Of course, US warfare was not confined to home soil. In Colombia, just between 1992 and 2000, at least a billion dollars were spent on the war on drugs, and this should be taken literally. We are talking about combat helicopters, bombed-out Indian villages, mass civilian casualties. Interestingly, while the jungles were being sprayed with glyphosate, the area under coca cultivation increased fivefold. Incidentally, in the 1980s, Peru and Bolivia had been the biggest producers, but after the US started shooting there, the smugglers moved to Colombia.
Could this huge warfare be just hocus-pocus? It's a peculiar idea: to keep Wall Street from sniffing, you have to spray the Indians' land with poison. It's a bit like trying to eradicate alcoholism by razing vineyards. Move over, farmer John, here comes the spray helicopter! It can’t be done in the first world, though, as this method is reserved for the global South. While the Netherlands is a major staging post for the international drug trade, Groningen has not been targeted by US gunships.
During a 1994 interview for Harper’s Magazine, President Nixon’s domestic policy chief, John Ehrlichman, said the following: “We knew we couldn’t make it illegal to be either against the [Vietnam] war or black, but by getting the public to associate the hippies with marijuana and blacks with heroin, and then criminalizing both heavily, we could disrupt those communities. We could arrest their leaders, raid their homes, break up their meetings, and vilify them night after night on the evening news. Did we know we were lying about the drugs? Of course, we did.”
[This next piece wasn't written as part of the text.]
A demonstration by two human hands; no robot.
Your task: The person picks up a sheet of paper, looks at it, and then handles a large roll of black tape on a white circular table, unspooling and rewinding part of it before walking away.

We got a bit off coke, didn’t we? Maybe not. Cocaine is only one face of Satan, and if we learned anything from Christianity it’s that the more you fight the devil, the stronger he becomes. The solution lies elsewhere, such as, for example, giving ghetto Blacks (or, closer to home, Gypsies) a worth while purpose in life. And I would go even further: If we really want to solve the real problems in society, we must not only aid the poor, oppressed, nice people, Indians or the descendants of former slaves. We also have to help the wolves of Wall Street. They are human, too, they just have a gaping hole in their soul that they're attempting to patch with nuclear missiles and cocaine.
How can we guide our poor, disoriented specie-mates? This is one of the most important questions today. The wolves will certainly not be able to turn themselves into sheep. That is why we, massagers of souls, pondering intellectuals, dreaming artists, are needed. We don't even have a lousy machine gun, but we do have imagination, emotional sensitivity and a wider overview. If anything can help the pitiful wretches, it’s these qualities.
Referring to a scandal of a Fidesz politician.